Copy the listing below exactly. Pictures stay out of it.

**GIVEN MATERIAL**
◆ ◆ ◆ ◆ ◆ ◆ ◆

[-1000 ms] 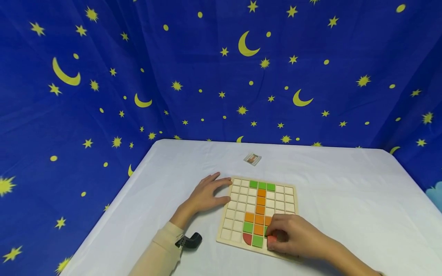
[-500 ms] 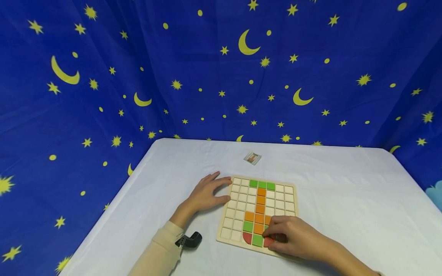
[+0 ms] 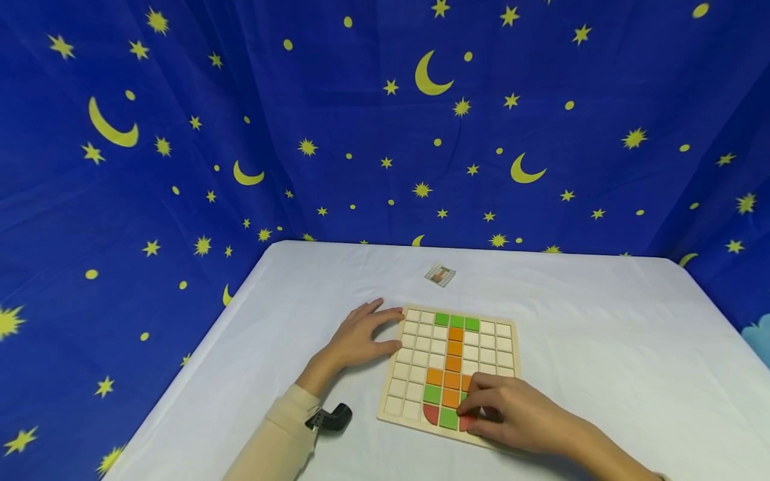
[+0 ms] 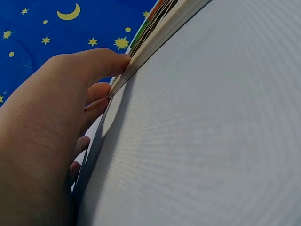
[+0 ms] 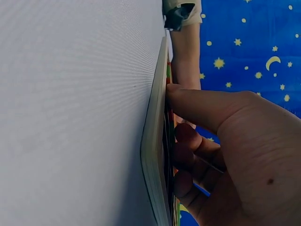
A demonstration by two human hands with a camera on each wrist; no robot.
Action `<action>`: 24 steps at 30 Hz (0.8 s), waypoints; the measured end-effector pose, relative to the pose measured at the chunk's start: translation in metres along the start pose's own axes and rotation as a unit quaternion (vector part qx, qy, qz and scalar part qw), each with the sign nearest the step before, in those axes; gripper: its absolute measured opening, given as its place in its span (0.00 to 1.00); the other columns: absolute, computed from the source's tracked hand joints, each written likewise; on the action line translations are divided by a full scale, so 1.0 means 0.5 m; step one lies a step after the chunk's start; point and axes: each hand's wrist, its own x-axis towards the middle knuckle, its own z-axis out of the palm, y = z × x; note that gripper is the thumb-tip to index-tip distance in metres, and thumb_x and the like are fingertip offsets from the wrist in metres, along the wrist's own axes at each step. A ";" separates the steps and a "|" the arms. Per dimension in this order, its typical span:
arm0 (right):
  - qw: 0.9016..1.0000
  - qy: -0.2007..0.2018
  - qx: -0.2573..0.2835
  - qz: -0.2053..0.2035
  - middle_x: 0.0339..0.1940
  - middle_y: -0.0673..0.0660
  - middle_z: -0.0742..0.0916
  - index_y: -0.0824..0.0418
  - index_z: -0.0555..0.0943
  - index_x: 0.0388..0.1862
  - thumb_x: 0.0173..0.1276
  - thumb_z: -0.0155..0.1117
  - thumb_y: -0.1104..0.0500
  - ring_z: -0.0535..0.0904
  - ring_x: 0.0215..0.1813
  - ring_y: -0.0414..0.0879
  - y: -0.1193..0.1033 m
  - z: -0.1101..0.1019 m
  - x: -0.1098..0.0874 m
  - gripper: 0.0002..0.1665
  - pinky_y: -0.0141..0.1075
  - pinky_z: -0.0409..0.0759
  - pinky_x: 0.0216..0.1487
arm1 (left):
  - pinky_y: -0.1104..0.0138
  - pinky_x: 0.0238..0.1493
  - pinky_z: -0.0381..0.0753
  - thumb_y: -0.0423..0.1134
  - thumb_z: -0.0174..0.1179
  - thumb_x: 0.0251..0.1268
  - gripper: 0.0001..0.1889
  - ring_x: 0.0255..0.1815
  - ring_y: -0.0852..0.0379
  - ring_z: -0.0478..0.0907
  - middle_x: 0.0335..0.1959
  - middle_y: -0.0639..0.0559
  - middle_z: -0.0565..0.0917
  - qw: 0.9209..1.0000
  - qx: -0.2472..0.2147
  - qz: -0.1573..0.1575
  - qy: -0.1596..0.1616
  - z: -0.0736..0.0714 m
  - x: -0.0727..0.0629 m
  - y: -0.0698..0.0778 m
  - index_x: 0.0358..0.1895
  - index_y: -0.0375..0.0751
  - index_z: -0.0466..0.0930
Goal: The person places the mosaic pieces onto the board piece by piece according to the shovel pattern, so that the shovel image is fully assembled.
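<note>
A square wooden grid board (image 3: 381, 413) lies flat, its cells filled with cream, orange (image 3: 454, 364) and green (image 3: 448, 419) tiles. Two red rounded-corner tiles sit in its nearest row. Over the right one, a red tile (image 3: 466, 423) partly hidden by fingers, my right hand (image 3: 517, 409) bends its thumb and index finger onto the tile's edges. The right wrist view shows the thumb (image 5: 181, 96) low on the board's surface and the other fingers curled. My left hand (image 3: 355, 339) rests on the table with spread fingers, thumb and index tips touching the board's left edge.
A small pattern card (image 3: 440, 275) with a printed grid lies beyond the board. A white cloth (image 3: 601, 347) covers the table. Blue curtain (image 3: 361, 100) with yellow stars and moons hangs behind and at the sides. A black wrist device (image 3: 332, 419) is on the left sleeve.
The red tile in my right hand has come down from a raised position into the cell at the board's near row. My left hand stays at the edge.
</note>
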 end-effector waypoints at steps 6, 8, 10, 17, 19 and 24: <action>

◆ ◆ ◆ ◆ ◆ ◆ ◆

**EXERCISE RESPONSE**
[-1000 ms] 
[-500 ms] 
[+0 ms] 
[+0 ms] 
[+0 ms] 
A demonstration by two human hands with a camera on each wrist; no robot.
Action `<action>`: 24 steps at 30 Hz (0.8 s), waypoints; the measured end-effector pose, relative to the pose measured at the chunk's start: translation in metres along the start pose's own axes and rotation as a unit quaternion (vector part qx, qy, qz and scalar part qw), each with the sign nearest the step before, in those axes; gripper: its absolute measured opening, given as its place in its span (0.00 to 1.00); the other columns: absolute, computed from the source's tracked hand joints, each written likewise; on the action line translations are divided by a full scale, so 1.0 means 0.5 m; step one lies a step after the chunk's start; point and axes: each hand's wrist, its own x-axis towards the middle knuckle, its own z-axis out of the palm, y = z × x; note that gripper is the thumb-tip to index-tip distance in metres, and thumb_x and the like are fingertip offsets from the wrist in metres, along the wrist's own axes at each step. A ";" separates the steps and a "|" the arms. Per dimension in this order, its typical span:
arm0 (right):
  - qw: 0.9016..1.0000
  - qy: -0.2007..0.2018
  - qx: -0.2573..0.2835
  - qz: -0.2053..0.2035
  - middle_x: 0.0339..0.1940
  - middle_y: -0.0673..0.0660
  - middle_z: -0.0742..0.0916
  - index_y: -0.0824..0.0418
  - index_z: -0.0555..0.0943
  - index_x: 0.0388..0.1862
  - thumb_x: 0.0173..0.1276
  - thumb_z: -0.0155..0.1117
  - thumb_y: -0.1104..0.0500
  - ring_z: -0.0535..0.0904
  - ring_x: 0.0215..0.1813
  - ring_y: -0.0414..0.0879
  - y: -0.1193..0.1033 m
  - z: -0.1101..0.1019 m
  - x: -0.1098..0.0874 m
  - gripper: 0.0002..0.1665
  - pinky_y: -0.0141..0.1075
  - pinky_z: -0.0409..0.0759
  - pinky_x: 0.0216..0.1487
arm1 (left):
  - pinky_y: -0.1104..0.0138
  - pinky_x: 0.0238..0.1493
  - pinky_z: -0.0381..0.0753
  - thumb_y: -0.0423..0.1134
  - thumb_z: -0.0174..0.1179
  - thumb_x: 0.0251..0.1268
  - gripper: 0.0001..0.1889
  - ring_x: 0.0255..0.1815
  - ring_y: -0.0852..0.0379
  - ring_z: -0.0478..0.0907
  - middle_x: 0.0335..0.1959
  - middle_y: -0.0639..0.0559
  - middle_z: -0.0565..0.0917
  - qw: 0.9209..1.0000
  - qx: -0.2472..0.2147
  - qz: -0.1573..0.1575
  - qy: -0.1596..0.1616
  - z: -0.0736..0.0714 m
  - x: -0.0727..0.0629 m
  - y: -0.0698..0.0778 m
  - index_x: 0.0358..0.1895
  - index_y: -0.0375..0.0751
  - index_z: -0.0466..0.0930
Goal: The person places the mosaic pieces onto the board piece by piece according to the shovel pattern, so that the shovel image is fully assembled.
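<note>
A square wooden grid board (image 3: 381, 413) lies flat, its cells filled with cream, orange (image 3: 454, 364) and green (image 3: 448, 419) tiles. Two red rounded-corner tiles sit in its nearest row. Over the right one, a red tile (image 3: 466, 423) partly hidden by fingers, my right hand (image 3: 517, 409) bends its thumb and index finger onto the tile's edges. The right wrist view shows the thumb (image 5: 181, 96) low on the board's surface and the other fingers curled. My left hand (image 3: 355, 339) rests on the table with spread fingers, thumb and index tips touching the board's left edge.
A small pattern card (image 3: 440, 275) with a printed grid lies beyond the board. A white cloth (image 3: 601, 347) covers the table. Blue curtain (image 3: 361, 100) with yellow stars and moons hangs behind and at the sides. A black wrist device (image 3: 332, 419) is on the left sleeve.
The red tile in my right hand has come down from a raised position into the cell at the board's near row. My left hand stays at the edge.
</note>
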 end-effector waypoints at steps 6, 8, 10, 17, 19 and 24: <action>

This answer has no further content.